DESCRIPTION OF THE TASK =>
Please count the lines of the listing below in which "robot" occurs, and reply with the number only.

DATA PROVIDED =>
Start of Block
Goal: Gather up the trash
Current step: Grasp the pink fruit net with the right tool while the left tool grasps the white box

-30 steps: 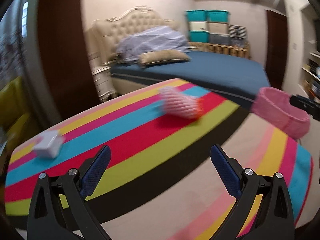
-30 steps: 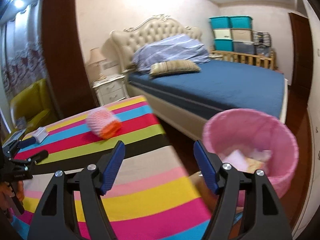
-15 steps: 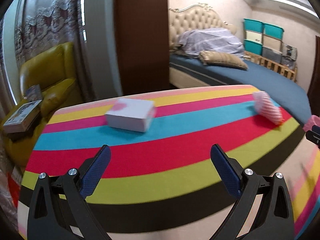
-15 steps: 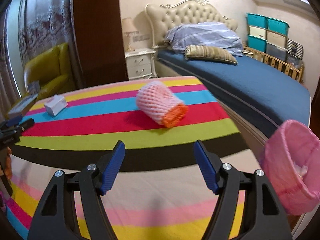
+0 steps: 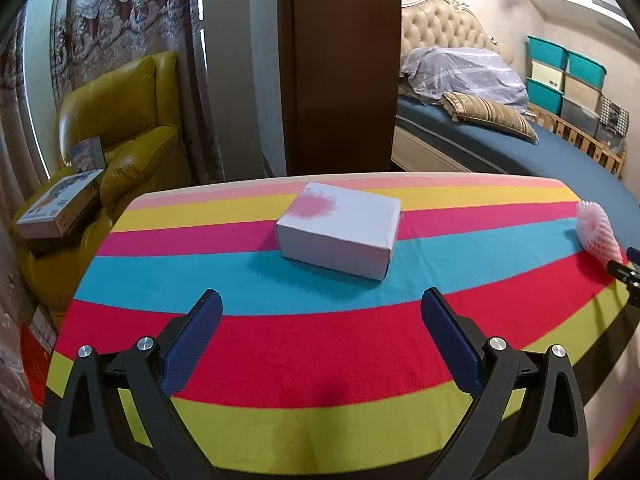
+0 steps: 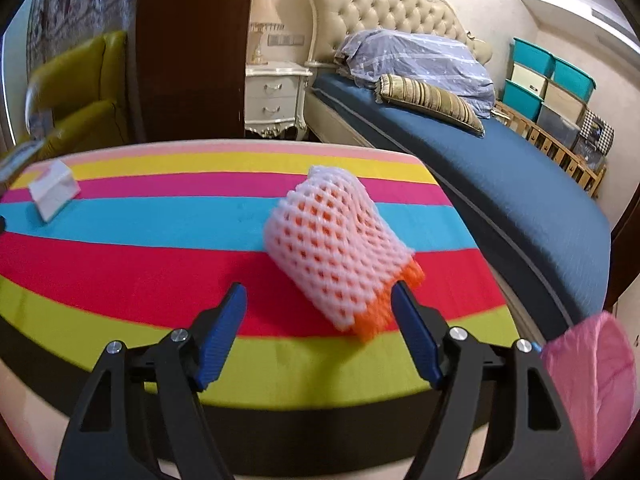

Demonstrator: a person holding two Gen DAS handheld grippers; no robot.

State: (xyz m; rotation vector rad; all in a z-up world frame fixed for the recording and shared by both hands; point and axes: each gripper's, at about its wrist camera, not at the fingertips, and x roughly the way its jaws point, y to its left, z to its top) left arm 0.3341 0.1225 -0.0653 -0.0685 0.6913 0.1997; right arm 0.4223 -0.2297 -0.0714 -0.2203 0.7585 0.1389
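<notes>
A white box with a pink blot lies on the striped table, just beyond my open, empty left gripper. It shows small at the far left in the right wrist view. A pink and orange foam fruit net lies on the table right in front of my open, empty right gripper, its orange end by the right finger. The net also shows at the right edge of the left wrist view. A pink trash bin is at the lower right.
A yellow armchair with boxes stands left of the table. A dark wooden panel stands behind it. A bed with a blue sheet and a white nightstand lie beyond the table's far right edge.
Both grippers swung left and moved closer to the table. The left one now faces the white box. The right one closed in on the foam net, and the bin slid to the frame's edge.
</notes>
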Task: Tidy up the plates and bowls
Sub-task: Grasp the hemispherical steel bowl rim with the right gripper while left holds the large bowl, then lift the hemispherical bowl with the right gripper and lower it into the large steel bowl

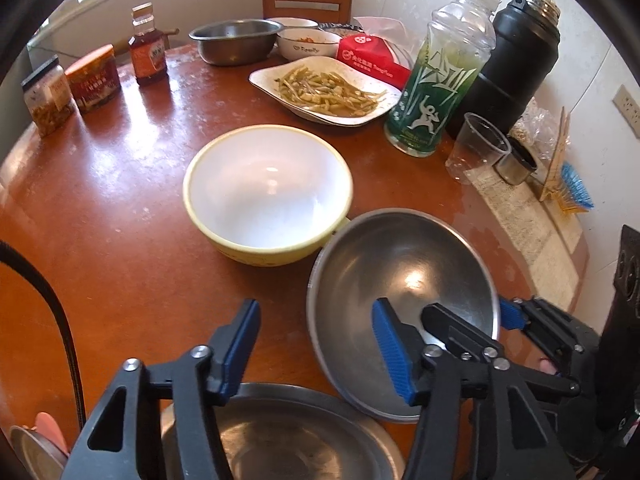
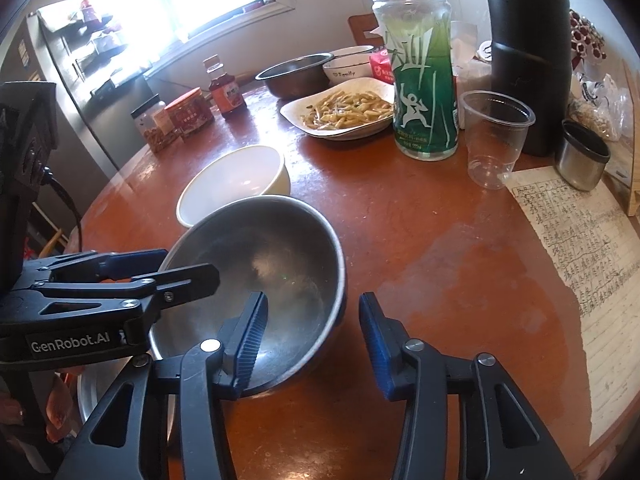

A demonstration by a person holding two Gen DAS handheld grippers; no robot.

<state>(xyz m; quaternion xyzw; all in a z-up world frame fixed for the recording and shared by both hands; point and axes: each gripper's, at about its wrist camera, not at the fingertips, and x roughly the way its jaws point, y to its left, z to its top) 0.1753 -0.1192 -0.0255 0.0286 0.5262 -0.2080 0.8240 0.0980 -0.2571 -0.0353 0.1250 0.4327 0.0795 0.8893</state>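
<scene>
Steel bowl (image 1: 400,264) sits tilted near the table (image 1: 120,220) edge. Its mouth faces the cameras and its low rim overlaps a steel basin (image 1: 280,440) at the near edge. A yellow bowl (image 1: 268,192) stands just behind it, touching or nearly so; farther back is a plate (image 1: 320,88) of food.

Left gripper (image 1: 316,348): jaws straddle the steel bowl's left rim. The inner finger is over the bowl's inside. The outer finger (image 1: 240,344) is clear of the rim, with table showing between, so nothing is clamped.

Right gripper (image 2: 312,340): jaws straddle the right rim, one finger inside. The outer pad (image 1: 510,316) is right at the rim. Cannot tell whether it pinches.
</scene>
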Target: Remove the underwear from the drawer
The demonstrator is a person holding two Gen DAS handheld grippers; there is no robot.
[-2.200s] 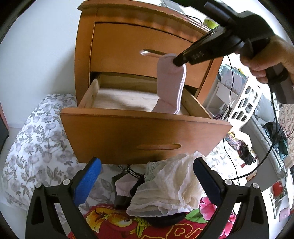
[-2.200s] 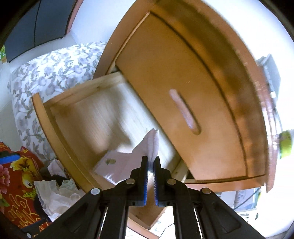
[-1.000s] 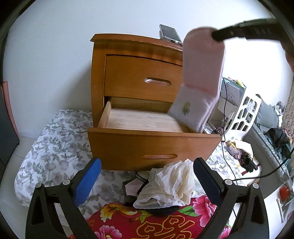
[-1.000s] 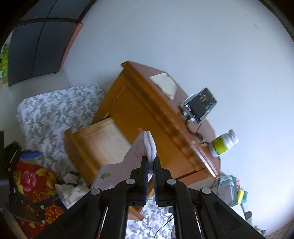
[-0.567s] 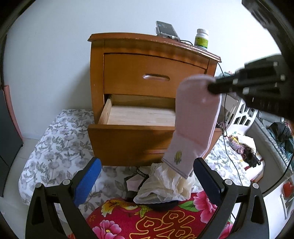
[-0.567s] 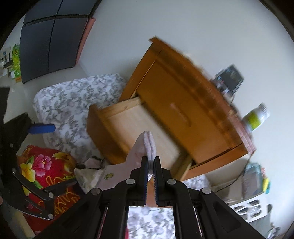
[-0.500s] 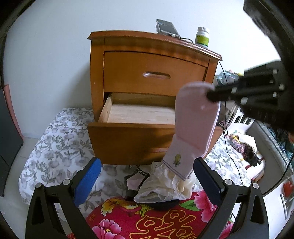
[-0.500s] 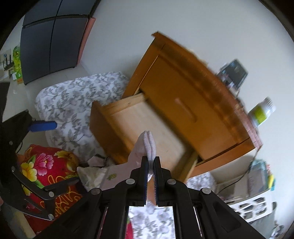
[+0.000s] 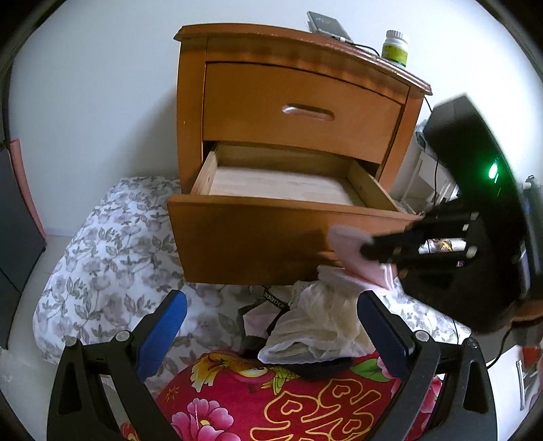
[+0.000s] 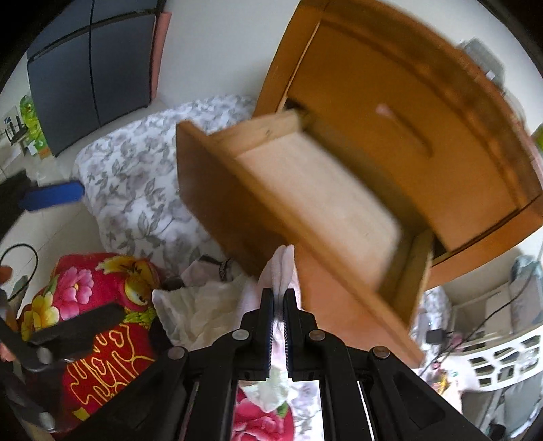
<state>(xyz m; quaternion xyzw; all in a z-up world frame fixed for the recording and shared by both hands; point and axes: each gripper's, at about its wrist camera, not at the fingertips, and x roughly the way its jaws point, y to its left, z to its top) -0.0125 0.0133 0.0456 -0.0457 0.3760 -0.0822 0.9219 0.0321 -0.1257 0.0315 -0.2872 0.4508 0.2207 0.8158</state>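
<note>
A pale pink garment [image 10: 283,271], pinched at its folded edge between the closed jaws of the right gripper [image 10: 278,302], hangs just in front of the open lower drawer [image 9: 288,234] and directly above a heap of clothing on the bedding. In the left wrist view the same pink piece [image 9: 353,251] shows blurred at the drawer's right front corner, its lower end meeting a cream lace garment [image 9: 322,322] that tops the heap, with a dark item with a lettered waistband [image 9: 271,302] lying just left of it. The pile rests where a grey floral quilt [image 9: 112,257] meets a red flowered blanket [image 9: 271,403] in the near foreground. The drawer's bare pale wooden floor is all that shows inside it. The left gripper [image 9: 271,325] stands wide apart near the camera, holding nothing, its blue pads [image 9: 163,329] flanking the heap. Above, the wooden nightstand [image 9: 190,101] keeps its upper drawer [image 9: 302,105] shut; a phone [image 9: 327,25] and a white-capped bottle [image 9: 394,47] sit on top at the far right.
</note>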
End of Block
COMPLETED EXERCISE =>
3